Celebrity News
Screen Actors Guild End Strike With Tenative New Studio Deal
After a year long battle between the Screen Actors Guild and Hollywood studios, a new contract has finally been forged. However, the new terms seem to suggest that the strike was as ineffective as it was expensive.
Actors all over the country joined in with the fight again the studios, calling for higher pay, a percentage of advertising profits from shows streamed online, and an overall better deal, which the SAG was convinced they could provide.
Apparently, they were wrong.
After a strike that cost hundreds of thousands of actors a number of jobs, not to mention much needed pay, the deal that was finally settled on is not the shiny new contract that had been promised by union leaders. Instead it is the contract that was originally offered, not only to the SAG, but to the Hollywood writers who went on strike last year.
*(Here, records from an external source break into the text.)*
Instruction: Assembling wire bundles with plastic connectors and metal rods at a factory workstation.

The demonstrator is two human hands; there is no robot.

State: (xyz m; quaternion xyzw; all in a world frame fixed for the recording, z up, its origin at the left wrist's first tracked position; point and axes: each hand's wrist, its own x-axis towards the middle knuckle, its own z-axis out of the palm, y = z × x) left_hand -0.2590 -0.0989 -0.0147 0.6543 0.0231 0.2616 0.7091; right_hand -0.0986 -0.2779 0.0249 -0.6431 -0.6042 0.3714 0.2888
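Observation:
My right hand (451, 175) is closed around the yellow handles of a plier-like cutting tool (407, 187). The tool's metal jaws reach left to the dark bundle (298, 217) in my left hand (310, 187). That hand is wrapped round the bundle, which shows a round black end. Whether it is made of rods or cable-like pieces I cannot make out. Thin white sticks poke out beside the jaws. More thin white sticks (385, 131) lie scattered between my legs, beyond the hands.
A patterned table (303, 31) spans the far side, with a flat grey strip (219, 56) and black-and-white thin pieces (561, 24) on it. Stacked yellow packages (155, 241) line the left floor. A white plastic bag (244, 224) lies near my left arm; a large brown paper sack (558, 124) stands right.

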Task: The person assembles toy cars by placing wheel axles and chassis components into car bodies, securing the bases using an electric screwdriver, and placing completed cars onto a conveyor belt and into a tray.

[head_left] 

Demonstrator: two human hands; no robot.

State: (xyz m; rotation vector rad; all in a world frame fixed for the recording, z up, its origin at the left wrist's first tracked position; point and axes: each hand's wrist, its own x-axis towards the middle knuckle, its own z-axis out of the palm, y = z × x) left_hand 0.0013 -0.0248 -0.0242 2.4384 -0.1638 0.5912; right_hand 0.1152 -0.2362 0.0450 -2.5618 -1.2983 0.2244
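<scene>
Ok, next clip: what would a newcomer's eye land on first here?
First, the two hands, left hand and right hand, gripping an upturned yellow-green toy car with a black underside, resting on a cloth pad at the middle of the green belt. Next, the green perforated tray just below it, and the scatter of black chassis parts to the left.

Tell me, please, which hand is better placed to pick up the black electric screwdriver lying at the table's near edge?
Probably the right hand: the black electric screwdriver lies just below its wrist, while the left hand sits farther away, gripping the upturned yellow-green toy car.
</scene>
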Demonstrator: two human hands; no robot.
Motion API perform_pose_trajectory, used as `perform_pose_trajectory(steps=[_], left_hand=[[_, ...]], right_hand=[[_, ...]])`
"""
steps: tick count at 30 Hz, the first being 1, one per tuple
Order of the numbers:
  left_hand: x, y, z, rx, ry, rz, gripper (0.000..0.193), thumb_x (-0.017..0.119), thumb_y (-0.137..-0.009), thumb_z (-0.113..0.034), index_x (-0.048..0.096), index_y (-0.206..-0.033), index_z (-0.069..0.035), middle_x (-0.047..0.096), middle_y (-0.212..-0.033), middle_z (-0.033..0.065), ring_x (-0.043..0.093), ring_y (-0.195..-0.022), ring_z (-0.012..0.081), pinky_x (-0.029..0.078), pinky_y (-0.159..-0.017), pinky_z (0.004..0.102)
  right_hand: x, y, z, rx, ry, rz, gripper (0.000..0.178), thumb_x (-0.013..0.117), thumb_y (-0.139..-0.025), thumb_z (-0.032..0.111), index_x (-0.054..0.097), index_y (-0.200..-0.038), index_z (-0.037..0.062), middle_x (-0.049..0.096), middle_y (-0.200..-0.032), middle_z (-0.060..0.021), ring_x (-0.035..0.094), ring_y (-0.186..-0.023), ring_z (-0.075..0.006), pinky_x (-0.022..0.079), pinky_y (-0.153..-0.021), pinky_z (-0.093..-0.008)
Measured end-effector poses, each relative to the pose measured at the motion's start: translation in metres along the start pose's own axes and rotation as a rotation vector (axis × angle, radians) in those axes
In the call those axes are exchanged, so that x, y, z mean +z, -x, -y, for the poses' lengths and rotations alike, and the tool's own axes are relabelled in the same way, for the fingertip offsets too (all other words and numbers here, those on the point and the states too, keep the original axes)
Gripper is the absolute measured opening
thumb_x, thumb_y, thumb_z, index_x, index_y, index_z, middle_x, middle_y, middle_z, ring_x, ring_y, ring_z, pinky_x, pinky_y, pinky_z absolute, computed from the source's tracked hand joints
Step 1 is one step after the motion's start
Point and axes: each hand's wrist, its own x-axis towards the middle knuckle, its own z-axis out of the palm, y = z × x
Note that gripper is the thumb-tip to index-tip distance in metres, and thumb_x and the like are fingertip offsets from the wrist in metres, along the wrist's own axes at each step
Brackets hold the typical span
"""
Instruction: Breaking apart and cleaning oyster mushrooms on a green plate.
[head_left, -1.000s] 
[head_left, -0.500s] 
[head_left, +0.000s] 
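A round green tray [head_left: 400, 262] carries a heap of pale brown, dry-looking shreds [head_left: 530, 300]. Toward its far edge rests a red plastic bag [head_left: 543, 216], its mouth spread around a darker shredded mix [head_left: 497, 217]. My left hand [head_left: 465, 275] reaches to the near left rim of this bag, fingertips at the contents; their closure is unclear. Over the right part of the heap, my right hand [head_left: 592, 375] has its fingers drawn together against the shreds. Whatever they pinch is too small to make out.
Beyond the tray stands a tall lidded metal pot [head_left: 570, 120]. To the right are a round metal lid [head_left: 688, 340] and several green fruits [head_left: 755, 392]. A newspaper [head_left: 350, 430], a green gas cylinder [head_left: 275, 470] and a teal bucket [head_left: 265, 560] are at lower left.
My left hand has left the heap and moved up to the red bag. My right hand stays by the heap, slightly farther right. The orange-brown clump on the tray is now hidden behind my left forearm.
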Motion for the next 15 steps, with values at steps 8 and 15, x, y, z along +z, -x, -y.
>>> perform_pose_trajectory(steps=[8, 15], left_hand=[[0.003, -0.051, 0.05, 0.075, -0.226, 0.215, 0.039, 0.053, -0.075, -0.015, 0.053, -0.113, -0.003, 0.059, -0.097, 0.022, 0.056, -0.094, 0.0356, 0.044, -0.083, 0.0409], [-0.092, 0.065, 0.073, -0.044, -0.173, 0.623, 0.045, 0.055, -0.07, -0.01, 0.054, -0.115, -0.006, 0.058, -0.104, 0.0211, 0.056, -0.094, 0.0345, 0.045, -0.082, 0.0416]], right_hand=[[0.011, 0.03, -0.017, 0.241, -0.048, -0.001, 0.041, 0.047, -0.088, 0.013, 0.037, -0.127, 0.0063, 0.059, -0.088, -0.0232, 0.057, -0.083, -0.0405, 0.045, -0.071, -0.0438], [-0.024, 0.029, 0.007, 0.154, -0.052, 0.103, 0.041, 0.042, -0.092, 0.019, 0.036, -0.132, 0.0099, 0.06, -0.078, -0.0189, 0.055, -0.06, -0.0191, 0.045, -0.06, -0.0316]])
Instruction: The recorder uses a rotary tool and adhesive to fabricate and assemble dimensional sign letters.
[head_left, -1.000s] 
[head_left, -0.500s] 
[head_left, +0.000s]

“Any leverage they had was weakened by their internal fighting and the overall economy. It was a strategy that failed on the [basis] of miscalculated leverage and power,” David Smith, an economist with Pepperdine University, explained in a recent interview with the LA Times.
Now the SAG has been left with a negative of $6 million in net worth, all of which can be traced back to this strike. And all for a 3.5% pay increase, and a small percentage of Internet funds, which could have been established months ago. Details of the agreement covering television programs and motion pictures will not be disclosed prior to review by the SAG national board of directors this Sunday, April 19.